• [Task description] Set down exactly the entries below, beginning at their first line and ending at the line with "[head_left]".

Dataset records
··········
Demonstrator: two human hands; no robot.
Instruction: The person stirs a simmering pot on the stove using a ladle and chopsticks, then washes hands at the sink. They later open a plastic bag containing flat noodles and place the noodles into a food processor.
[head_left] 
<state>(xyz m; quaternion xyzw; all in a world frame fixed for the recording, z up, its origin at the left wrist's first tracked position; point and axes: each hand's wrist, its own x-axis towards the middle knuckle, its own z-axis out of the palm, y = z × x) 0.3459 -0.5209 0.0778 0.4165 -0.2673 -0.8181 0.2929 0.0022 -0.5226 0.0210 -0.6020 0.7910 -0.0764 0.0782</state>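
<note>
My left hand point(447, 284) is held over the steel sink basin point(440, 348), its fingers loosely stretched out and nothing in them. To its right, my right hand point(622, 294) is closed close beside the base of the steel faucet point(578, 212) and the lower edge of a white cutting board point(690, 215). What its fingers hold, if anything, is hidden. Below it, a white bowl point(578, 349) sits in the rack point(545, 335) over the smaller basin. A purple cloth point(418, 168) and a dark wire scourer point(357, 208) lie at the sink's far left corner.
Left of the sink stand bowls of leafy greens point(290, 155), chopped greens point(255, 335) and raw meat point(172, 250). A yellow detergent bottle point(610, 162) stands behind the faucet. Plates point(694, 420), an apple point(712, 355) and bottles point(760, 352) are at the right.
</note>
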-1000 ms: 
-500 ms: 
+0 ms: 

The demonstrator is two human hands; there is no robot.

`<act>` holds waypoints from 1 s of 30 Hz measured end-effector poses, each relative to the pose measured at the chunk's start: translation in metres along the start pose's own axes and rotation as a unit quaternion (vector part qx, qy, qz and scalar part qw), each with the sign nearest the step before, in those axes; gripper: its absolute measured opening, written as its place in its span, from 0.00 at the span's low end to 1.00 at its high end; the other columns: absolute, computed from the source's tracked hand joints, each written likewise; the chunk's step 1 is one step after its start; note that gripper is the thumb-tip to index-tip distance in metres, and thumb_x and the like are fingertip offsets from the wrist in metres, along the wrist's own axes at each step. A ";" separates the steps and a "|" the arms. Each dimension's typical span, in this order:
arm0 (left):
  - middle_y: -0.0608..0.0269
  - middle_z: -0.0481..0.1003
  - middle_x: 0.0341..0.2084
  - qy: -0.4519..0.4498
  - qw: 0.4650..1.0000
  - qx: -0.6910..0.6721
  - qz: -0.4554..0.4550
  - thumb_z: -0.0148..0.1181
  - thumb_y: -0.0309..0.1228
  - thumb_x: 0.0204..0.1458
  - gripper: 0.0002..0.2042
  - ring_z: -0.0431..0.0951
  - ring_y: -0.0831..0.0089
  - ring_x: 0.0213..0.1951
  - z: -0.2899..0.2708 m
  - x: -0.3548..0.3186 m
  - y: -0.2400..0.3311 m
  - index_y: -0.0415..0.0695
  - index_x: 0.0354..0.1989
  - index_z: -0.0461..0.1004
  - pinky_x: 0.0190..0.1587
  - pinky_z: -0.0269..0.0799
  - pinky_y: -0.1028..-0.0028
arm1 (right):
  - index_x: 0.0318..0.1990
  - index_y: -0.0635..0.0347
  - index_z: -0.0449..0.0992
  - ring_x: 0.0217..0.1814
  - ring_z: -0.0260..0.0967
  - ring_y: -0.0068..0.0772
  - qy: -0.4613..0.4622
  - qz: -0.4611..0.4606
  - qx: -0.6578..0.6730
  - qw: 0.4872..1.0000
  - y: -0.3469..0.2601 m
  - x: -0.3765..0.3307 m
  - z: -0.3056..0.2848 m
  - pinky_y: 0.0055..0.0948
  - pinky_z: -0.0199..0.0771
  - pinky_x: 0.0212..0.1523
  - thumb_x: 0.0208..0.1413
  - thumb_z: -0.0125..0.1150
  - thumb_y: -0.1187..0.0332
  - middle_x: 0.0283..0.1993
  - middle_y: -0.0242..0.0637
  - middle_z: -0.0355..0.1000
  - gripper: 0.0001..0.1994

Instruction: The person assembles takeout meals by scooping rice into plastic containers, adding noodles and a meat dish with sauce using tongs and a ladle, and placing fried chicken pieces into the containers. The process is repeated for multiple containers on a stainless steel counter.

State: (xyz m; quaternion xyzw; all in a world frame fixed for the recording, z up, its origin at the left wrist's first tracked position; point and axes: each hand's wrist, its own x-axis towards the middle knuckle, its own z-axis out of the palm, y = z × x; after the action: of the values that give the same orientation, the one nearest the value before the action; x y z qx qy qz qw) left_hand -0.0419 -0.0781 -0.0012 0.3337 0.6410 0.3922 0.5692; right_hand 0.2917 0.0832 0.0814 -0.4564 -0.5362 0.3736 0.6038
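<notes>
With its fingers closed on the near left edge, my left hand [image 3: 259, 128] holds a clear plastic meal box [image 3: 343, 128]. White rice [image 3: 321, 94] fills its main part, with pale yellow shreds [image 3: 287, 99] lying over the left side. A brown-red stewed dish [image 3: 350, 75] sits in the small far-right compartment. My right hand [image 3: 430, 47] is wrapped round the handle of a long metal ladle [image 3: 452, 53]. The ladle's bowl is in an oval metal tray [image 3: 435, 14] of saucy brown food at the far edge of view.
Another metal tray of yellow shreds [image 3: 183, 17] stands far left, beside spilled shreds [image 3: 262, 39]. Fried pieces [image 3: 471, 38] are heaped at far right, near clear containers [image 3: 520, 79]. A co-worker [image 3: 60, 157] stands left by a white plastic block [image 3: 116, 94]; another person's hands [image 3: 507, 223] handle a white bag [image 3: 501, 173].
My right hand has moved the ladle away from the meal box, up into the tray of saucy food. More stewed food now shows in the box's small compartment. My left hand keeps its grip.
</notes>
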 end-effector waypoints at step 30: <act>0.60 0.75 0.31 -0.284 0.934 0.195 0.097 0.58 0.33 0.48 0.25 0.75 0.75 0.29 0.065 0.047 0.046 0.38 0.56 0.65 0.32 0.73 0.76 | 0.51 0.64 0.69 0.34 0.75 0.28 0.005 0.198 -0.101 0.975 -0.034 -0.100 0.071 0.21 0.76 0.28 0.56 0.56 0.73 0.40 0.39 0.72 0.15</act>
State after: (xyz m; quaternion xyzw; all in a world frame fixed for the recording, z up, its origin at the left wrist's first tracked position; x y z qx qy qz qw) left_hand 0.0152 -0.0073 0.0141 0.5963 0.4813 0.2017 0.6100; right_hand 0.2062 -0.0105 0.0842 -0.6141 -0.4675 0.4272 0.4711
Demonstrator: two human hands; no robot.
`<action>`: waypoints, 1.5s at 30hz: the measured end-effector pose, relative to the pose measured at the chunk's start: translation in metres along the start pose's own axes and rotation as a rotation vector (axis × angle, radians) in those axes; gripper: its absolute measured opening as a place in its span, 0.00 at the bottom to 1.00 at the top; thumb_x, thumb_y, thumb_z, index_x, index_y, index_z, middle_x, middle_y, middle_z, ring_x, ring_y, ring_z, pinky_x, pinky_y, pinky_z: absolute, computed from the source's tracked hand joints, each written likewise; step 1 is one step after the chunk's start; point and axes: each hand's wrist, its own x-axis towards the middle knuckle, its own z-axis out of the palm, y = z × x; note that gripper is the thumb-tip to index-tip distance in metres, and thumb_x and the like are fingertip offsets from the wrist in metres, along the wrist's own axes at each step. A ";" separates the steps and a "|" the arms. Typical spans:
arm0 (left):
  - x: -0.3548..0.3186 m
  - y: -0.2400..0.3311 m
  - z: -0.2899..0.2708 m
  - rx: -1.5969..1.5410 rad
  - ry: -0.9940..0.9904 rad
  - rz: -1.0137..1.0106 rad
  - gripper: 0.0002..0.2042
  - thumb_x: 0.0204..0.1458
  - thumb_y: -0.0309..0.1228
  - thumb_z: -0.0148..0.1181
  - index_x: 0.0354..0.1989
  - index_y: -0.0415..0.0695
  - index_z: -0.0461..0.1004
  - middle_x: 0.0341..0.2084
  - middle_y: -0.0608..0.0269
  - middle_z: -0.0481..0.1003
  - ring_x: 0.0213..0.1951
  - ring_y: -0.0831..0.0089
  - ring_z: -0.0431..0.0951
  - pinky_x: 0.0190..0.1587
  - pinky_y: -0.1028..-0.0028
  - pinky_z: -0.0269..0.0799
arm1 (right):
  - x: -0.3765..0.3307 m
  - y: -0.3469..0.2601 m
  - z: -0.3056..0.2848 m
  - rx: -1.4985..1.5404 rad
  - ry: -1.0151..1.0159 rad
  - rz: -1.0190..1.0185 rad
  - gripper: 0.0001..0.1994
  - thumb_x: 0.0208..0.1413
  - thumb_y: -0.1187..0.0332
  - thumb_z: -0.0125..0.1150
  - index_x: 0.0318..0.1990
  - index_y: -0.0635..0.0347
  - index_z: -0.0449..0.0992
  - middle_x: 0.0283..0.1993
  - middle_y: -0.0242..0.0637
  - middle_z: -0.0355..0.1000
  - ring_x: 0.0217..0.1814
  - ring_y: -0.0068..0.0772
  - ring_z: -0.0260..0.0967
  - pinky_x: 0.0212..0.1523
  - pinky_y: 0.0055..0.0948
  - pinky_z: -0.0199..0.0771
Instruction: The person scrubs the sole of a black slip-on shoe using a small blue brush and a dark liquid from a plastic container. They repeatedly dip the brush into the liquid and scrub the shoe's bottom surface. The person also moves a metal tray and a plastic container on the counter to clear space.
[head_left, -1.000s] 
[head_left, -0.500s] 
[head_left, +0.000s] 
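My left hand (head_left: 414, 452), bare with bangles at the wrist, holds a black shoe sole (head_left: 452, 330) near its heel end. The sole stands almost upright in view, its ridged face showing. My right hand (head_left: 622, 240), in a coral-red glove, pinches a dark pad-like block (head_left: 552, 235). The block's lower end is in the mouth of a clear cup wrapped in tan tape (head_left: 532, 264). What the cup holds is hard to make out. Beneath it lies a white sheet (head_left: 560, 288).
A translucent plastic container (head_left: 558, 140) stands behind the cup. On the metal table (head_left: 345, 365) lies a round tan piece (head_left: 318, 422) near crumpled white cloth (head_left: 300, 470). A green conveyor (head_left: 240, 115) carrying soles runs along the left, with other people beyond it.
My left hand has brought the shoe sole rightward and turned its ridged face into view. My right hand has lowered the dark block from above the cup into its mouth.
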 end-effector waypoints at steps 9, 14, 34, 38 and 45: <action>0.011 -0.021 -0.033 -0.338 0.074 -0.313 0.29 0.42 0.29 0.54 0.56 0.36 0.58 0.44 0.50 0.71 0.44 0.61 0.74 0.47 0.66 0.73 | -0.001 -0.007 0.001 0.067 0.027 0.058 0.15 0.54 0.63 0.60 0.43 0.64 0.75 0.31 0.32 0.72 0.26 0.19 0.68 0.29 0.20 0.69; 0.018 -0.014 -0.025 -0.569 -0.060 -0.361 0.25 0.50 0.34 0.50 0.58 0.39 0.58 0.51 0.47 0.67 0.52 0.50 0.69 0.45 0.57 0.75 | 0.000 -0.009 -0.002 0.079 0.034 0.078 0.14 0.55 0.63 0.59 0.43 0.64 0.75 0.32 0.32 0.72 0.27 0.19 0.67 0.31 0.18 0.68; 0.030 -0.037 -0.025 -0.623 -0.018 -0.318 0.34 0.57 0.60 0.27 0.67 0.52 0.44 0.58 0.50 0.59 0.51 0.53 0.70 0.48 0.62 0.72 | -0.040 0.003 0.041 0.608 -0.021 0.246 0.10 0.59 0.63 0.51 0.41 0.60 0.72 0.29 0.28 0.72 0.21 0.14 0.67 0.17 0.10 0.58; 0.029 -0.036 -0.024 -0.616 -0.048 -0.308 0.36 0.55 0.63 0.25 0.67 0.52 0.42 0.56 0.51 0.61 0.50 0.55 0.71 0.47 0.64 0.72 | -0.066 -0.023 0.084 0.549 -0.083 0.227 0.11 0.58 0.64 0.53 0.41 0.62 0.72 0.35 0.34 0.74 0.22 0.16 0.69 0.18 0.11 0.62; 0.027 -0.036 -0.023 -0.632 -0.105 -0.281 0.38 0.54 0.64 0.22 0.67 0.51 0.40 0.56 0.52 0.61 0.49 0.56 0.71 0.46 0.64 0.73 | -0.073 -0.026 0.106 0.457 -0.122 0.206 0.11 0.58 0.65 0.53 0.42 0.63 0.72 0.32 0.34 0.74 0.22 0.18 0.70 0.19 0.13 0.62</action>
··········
• [Response for this exercise]
Demonstrator: two human hands; no robot.
Instruction: The person stirs a simmering pot on the stove using a ladle and chopsticks, then washes hands at the sink. They later open a plastic bag containing flat noodles and place the noodles into a food processor.
[head_left] 

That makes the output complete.